General Assembly -- Day 8

The last day, but certainly not the last days...

The feeling as we end our business in Portland is that the meeting is ending, but the work continues. Outgoing Vice-Moderator Larissa Kwong Abazia made that point in her closing sermon on Acts 1:6--Lord, will you now restore the Kingdom of God?--we cannot remain closed away from the world inside the church, waiting for God to do something for us, but we must go into the world (where God is), becoming implements and instruments of the Kingdom of God. How we accept that challenge will determine whether or not we are in our last days. 

Fittingly, after the passionate and belief-driven work of the past few days, we ended with reports on money. Like many churches and presbyteries, the denomination is prepared to run with a deficit, trusting God and the membership to rise up to cover us. It was a dose of reality. It reminded us that our work of faith is within the world, not apart from it. The tools of faith are the daily things we use to do any and all sort of work. We have to work within the world to transform the world. The transformation of the world into the Kingdom of God comes from inside out--we work in the world to reveal the spiritual potential within all that is. So, we have budgets. We have human beings who get weary and tired. We make mistakes. Things go wrong. That's just the way life is. All mission comes within the confines of life. Therefore, we need to be aware of and ready to use the stuff of life to achieve the high ends we seek.

Where we encounter the truly transcendent is in our willingness to see things differently, despite accepting things as they are. 

Let me explain that from a presbyter's perspective.

One of the most fascinating and enjoyable conversations I had was with The Rev. Dr. Richard Boyce, Dean of Union Presbyterian Seminary-Charlotte, over lunch. In addition to being Dean, he is also a professor of worship and sacraments. He shared his recognition that such classes now have to work beyond the assumption of training pastors for Sunday morning worship inside a church, for with the rising tide of New Worshipping Communities, preaching and sacraments can happen almost anywhere--How do you lead the Lord's Supper in a pub? How do you preach in a city park? How do you baptize believers loosely gathered around a sandwich shop? I shared with him the very real issues of exactly such scenarios in some of the NWCs in Sacramento. As we work not to disappear, we are going to radically alter our appearance. Are we equipping folks for that shift?

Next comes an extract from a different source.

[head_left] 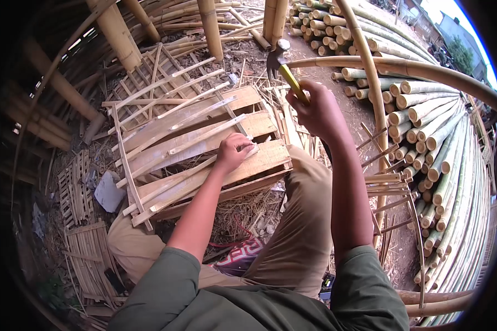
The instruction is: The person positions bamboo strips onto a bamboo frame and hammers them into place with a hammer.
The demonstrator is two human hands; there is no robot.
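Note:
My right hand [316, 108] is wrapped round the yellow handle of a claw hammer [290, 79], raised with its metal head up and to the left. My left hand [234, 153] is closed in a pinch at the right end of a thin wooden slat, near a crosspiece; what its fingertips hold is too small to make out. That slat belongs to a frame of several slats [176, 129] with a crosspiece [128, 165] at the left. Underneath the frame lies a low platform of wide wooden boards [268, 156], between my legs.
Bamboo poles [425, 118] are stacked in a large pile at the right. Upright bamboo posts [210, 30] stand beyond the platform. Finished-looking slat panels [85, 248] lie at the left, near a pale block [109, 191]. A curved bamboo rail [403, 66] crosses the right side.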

Inversely, he and I both noted the necessity of form, structure, and procedure. Even a group that most revolutionizes the concept of what church is will still need some of the tried and tested tools of church to be church. So how do you alter such tools to meet new contexts? What does a Session look like in a theology pub? How do you alter our requirement for educated leaders in congregations led by Ruling Elders who cannot stop everything and go to seminary for three years? We do not want to sacrifice the learning for the sake of staffing, for everybody needs those tools for this work.

The real world confines the Kingdom; the Kingdom infuses the real world.

Our new Stated Clerk, the Rev. Dr. J. Herbert Nelson, intoned something powerful--We are not dying; we are reforming...I believe that. But to make it so, we need to pursue this alteration of vision boldly and resolutely. For instance, for pastors seeking calls, at the moment, I have no traditional congregations searching (the two that were are done and finishing); BUT---if you really and truly feel called to be a pastor for a congregation, we do have an active program of NWCs--instead of waiting for an opening in an existing congregation--START ONE! That is reformation. Northern California is a rich and deep mission field, full of human beings who may or may not know they are children of God and who avoid traditional religion as if it were radioactive. So meet them with Christ in a new way, a way congruent to their experience, and a way that invites them to the table by showing them the table no longer stuck inside a mouldering church building. 

This is where I see and find hope. After lunch with Richard, I came away with a sense that seminaries may well be transforming themselves to meet this altered landscape, rethinking how they teach and equip pastors, and we can see on the horizon a new day rising. 

May it be so--there is so much to do in a world such as ours.